_What the task asks_
Write out each line of the material below exactly as given.

_Provided material_
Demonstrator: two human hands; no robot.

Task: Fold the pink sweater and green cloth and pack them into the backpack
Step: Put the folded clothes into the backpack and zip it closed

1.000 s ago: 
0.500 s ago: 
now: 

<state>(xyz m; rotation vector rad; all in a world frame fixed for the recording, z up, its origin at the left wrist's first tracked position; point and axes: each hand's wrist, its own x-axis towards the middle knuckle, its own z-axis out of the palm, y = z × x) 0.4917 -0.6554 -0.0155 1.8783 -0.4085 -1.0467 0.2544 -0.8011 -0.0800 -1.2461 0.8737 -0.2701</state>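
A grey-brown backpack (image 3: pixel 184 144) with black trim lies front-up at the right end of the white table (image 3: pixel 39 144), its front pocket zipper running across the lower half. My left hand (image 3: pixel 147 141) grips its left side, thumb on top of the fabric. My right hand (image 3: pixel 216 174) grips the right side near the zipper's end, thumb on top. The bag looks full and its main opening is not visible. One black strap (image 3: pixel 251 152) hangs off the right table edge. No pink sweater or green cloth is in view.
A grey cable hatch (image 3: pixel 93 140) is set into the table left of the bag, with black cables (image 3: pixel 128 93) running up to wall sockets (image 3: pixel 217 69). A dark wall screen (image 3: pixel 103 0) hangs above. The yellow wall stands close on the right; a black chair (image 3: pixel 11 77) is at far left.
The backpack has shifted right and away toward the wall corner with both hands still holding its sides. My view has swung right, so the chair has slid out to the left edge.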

_Response to the task_
Demonstrator: two human hands; no robot.

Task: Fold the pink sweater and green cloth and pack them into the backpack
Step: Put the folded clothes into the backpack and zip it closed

1.000 s ago: 
0.500 s ago: 
now: 

<state>(xyz m; rotation vector rad; all in a world frame fixed for the recording, z up, its origin at the left wrist's first tracked position; point and axes: each hand's wrist, its own x-axis towards the middle knuckle, its own z-axis out of the palm, y = z × x) 0.4917 -0.6554 -0.0155 1.8783 -0.4085 -1.0467 0.2544 -0.8011 -0.0800 -1.2461 0.8737 -0.2701</state>
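A grey-brown backpack (image 3: pixel 184 144) with black trim lies front-up at the right end of the white table (image 3: pixel 39 144), its front pocket zipper running across the lower half. My left hand (image 3: pixel 147 141) grips its left side, thumb on top of the fabric. My right hand (image 3: pixel 216 174) grips the right side near the zipper's end, thumb on top. The bag looks full and its main opening is not visible. One black strap (image 3: pixel 251 152) hangs off the right table edge. No pink sweater or green cloth is in view.
A grey cable hatch (image 3: pixel 93 140) is set into the table left of the bag, with black cables (image 3: pixel 128 93) running up to wall sockets (image 3: pixel 217 69). A dark wall screen (image 3: pixel 103 0) hangs above. The yellow wall stands close on the right; a black chair (image 3: pixel 11 77) is at far left.
The backpack has shifted right and away toward the wall corner with both hands still holding its sides. My view has swung right, so the chair has slid out to the left edge.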

The exercise is complete as it stands.